McLeod Residence, the gallery and lounge in Belltown, was too good to be true. For almost two years, it was a high-tech haunted house of art and culture. Its gothic wallpaper was not just decor but the embodiment of the 100-year-old building's mythical history, which involves (among other things) a Chinese mafia hit executed in a bathtub. The fact that some of McLeod's members legally changed their surnames to "McLeod" seemed gimmicky—but it reflected a primal, Bowling Alone–generation hunger for meaningful belonging. A photo booth at the entrance immediately uploaded the faces of visitors to Flickr, in case you wanted to see who was there when you were considering going.
Last week, McLeod Residence announced it has to vacate its building, which has never really been up to code to host crowded public events. "We have been working with the fire department since day one," Lele McLeod wrote in an e-mail. "It has ended with no solution that is possible for us." The blog post announcing the closure—McLeod's last day is October 31—emphasized "there is no big bad wolf in the city who is trying to hurt us." It also emphasized this is not the end of McLeod Residence: Organizers are looking for a new space.
It has to be acknowledged that this first incarnation of McLeod Residence was special.
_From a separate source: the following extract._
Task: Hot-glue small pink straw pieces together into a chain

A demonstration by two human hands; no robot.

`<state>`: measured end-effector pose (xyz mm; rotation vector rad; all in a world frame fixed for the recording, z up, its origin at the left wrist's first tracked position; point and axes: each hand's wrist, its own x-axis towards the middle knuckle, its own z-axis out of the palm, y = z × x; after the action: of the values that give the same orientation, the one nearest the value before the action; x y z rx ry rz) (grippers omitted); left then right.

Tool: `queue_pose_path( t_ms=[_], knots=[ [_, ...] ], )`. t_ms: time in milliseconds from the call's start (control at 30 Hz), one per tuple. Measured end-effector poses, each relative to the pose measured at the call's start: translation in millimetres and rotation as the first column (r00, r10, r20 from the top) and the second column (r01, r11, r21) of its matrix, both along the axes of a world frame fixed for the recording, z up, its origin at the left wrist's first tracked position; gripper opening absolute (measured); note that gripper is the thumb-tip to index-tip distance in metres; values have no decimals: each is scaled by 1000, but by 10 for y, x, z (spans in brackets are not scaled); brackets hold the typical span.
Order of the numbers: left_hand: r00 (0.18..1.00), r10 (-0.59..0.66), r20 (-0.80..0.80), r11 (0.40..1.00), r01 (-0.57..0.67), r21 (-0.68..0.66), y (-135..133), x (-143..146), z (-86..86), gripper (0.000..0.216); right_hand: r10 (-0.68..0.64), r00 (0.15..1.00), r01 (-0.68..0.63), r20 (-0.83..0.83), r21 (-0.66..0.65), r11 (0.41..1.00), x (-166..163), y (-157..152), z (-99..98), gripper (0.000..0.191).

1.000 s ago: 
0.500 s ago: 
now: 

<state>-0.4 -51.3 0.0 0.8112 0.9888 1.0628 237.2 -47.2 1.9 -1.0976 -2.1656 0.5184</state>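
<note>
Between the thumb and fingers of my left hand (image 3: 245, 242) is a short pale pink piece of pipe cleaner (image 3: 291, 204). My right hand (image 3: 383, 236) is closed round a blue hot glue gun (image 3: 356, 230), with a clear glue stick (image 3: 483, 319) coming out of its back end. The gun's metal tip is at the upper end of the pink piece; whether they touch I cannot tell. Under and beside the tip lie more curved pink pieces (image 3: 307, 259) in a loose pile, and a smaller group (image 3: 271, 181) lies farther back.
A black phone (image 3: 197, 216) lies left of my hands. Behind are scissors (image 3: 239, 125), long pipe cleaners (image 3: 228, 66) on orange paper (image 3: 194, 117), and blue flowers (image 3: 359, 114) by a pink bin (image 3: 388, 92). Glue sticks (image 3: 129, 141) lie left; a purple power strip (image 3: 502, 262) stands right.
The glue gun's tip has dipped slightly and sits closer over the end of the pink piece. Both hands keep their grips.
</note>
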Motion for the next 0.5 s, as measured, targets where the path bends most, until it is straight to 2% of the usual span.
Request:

This past Sunday, near midnight, karaoke and the filthy '70s cult film Sweet Movie provided background for the closing exhibition of three Seattle artists: slick, large, color-saturated photographs of beautiful young women alone in pretty settings by April Brimer; a series of tender, petite oil-on-board paintings of Chinese factories by Curtis Taylor (hanging in the small and elegant Parlor); and two animation installations by Brent Watanabe. The large installation was closed, but from a YouTube video appears intriguing and funny—it involves a duck and her ducklings in a wasted city landscape. The small installation uses a closet "gallery" with a porthole to magnify and reflect a moving image of trash piling up.
In another room, a light fixture sewn with conductive yarn by Maggie Orth is controlled by touch. Near it is a friendly exhibition of four street artists curated by a 10-year-old. McLeod Residence has always been full of small wonder.